First.....welcome at TU !

Indeed an interlocked pair of screw eyes is about the easiest way to hinge the sections of a swimbait , ........it undoubtely works out(provided , that they sit perfectly aligned) , but most people want less gap inbetween the single sections and therefore utilize interlocked wire forms or screw eye/slot hinges , connected by a pin .

You can make sturdy crankbait lips out of circuit board , clear polycarbonate(Lexan , Makrolon)or different sheet metals(consider about higher weight) ,.......... do not use plexiglas , as it easily breakes on impact .

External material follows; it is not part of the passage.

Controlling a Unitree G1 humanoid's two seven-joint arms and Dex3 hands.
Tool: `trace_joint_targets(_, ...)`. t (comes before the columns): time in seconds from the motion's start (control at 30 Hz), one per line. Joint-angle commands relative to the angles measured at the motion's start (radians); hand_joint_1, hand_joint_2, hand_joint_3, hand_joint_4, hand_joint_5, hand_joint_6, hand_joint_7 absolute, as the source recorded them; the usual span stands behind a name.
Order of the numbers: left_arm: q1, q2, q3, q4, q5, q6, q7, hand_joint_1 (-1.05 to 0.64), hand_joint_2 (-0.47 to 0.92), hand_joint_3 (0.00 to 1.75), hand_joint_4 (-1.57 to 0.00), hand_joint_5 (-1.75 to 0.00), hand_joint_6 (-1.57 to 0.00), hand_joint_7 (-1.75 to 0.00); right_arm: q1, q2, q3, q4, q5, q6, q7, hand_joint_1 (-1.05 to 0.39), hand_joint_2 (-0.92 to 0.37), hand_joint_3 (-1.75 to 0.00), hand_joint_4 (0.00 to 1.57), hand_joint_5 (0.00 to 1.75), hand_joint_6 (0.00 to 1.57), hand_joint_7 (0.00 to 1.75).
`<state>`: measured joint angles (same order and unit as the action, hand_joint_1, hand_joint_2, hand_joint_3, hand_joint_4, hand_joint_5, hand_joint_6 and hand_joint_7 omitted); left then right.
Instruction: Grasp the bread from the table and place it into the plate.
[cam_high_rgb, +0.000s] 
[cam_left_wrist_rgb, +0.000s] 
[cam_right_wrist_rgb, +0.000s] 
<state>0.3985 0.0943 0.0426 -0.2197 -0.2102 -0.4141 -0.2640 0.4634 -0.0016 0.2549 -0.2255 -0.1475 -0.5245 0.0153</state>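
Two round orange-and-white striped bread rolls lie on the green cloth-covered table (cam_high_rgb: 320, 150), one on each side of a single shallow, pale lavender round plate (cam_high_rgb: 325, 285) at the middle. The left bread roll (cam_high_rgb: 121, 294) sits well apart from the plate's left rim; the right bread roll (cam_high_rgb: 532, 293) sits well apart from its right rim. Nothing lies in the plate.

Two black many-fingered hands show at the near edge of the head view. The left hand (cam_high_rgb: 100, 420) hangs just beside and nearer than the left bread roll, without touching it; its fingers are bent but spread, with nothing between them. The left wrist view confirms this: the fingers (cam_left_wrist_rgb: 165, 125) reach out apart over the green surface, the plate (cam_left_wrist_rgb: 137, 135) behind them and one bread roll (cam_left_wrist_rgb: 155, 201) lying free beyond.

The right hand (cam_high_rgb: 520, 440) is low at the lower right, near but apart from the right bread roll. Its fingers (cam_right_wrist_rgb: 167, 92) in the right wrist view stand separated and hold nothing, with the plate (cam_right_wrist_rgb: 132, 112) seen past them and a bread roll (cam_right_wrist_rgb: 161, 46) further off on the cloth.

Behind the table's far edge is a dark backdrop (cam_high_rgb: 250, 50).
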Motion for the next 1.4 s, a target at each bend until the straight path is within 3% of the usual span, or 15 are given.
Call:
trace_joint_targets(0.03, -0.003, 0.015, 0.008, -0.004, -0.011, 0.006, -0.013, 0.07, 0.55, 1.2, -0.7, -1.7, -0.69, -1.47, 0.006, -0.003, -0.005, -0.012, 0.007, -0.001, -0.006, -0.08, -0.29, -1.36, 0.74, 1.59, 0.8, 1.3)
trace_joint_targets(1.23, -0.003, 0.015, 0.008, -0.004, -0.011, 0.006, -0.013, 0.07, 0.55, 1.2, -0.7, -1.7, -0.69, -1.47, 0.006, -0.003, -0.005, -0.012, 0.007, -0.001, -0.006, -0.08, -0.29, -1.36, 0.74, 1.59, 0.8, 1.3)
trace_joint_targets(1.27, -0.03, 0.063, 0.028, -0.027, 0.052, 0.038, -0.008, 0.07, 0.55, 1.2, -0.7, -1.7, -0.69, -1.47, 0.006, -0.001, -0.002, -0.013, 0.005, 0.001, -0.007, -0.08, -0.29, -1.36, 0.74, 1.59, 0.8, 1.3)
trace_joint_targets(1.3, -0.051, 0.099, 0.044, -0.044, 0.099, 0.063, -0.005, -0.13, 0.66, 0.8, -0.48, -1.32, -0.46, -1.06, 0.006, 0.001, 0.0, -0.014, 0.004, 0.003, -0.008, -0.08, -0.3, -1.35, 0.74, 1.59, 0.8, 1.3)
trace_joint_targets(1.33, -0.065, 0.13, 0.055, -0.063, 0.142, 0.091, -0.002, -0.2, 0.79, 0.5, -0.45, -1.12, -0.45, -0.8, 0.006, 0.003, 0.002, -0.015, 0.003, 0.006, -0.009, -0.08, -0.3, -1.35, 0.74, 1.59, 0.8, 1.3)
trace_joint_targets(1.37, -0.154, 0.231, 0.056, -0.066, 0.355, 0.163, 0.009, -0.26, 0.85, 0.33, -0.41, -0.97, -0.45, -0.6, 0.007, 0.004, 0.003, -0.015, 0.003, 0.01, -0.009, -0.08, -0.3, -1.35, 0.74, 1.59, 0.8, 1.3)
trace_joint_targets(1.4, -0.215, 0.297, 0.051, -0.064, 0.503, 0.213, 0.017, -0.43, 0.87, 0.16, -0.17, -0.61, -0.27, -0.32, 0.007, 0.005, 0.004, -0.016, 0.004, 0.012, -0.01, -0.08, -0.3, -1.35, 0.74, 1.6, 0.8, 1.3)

In a nutshell.........these lips are epoxied into a slot somewhere at the chin of a lurebody , their downward angle roughly presets the diving depth of the bait(amongst a LOT of other issues on crankbait dynamics).

There are also kinked metal lips available , that are supposed to be screwed under the chin of the lureblank , these are most likely used on big and buoyant pike and muskie lures .

The line tie could be placed directly onto a metal lip ,........ but on a lip of some plastic material it should be part of a wire form leading through the entire lureblank and also have the hookhangers included .

Most likely only deep and medium divers have their tow eye on their lips(lip would be longer and point more or less forward) , anyway , ........shallow divers and wake baits have it connected to the body , at about the nose or sligly below ,..... the lips on these baits point more or less downward .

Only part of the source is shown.